Without the pictures, set down everything in the listing exactly.
#####
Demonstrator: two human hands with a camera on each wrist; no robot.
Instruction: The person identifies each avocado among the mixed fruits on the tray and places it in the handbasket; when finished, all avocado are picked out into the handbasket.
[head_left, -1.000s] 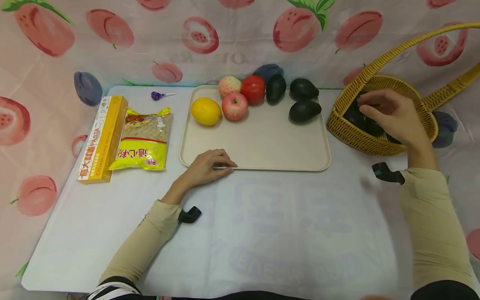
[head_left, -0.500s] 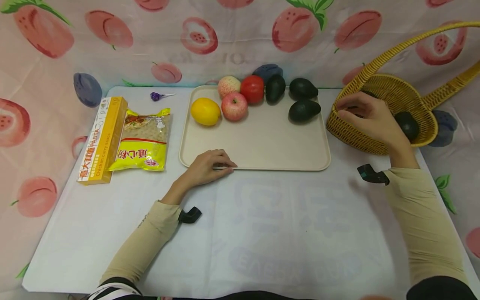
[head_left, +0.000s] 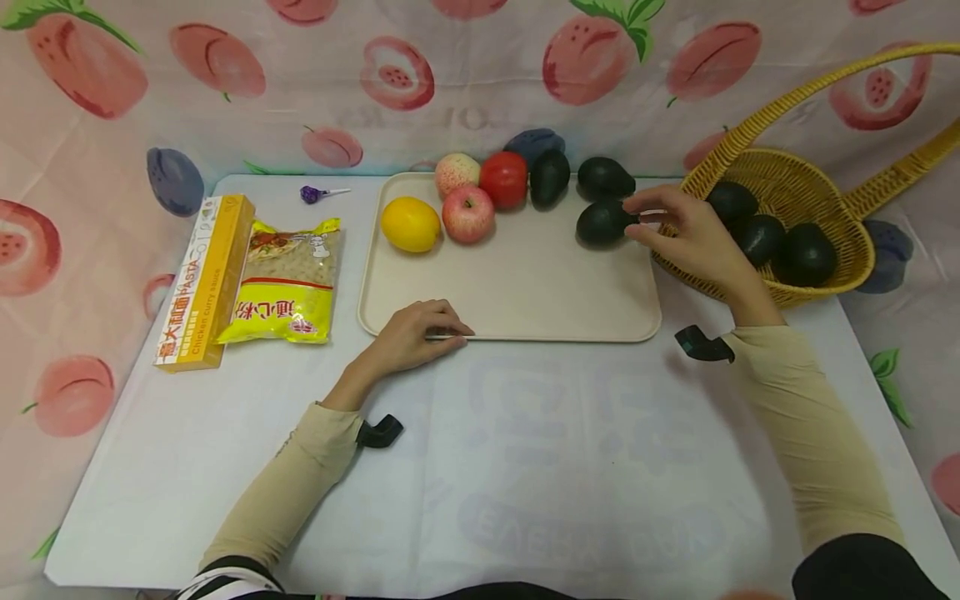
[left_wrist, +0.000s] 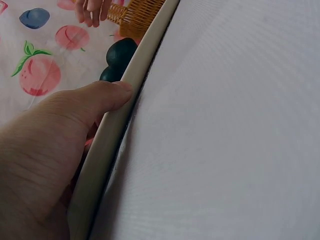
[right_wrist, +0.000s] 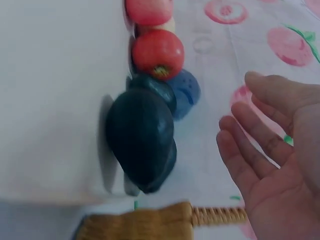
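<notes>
Spread, my right grip is hovering by the front avocado; I'm risking a careless brush rolling it.

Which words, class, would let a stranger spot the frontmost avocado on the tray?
On the white table, find the cream tray. Toward its far right corner lie three dark avocados. Pick the frontmost avocado, nearest the viewer; the other two lie along the far rim.

The left hand grips the pale tray by its rim, dark avocados beyond.
</notes>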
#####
*OUTPUT*
Demonstrator: two human hands with a camera on each wrist; no robot.
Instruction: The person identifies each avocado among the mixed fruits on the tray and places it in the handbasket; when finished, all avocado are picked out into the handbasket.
[head_left, -1.000s] 
[head_left, -0.500s] 
[head_left, +0.000s] 
[left_wrist, +0.000s] 
[right_wrist, +0.000s] 
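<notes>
Spread, my right grip is hovering by the front avocado; I'm risking a careless brush rolling it.

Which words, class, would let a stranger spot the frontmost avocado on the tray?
On the white table, find the cream tray. Toward its far right corner lie three dark avocados. Pick the frontmost avocado, nearest the viewer; the other two lie along the far rim.

The left hand grips the pale tray by its rim, dark avocados beyond.
</notes>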

The exercise is fully answered.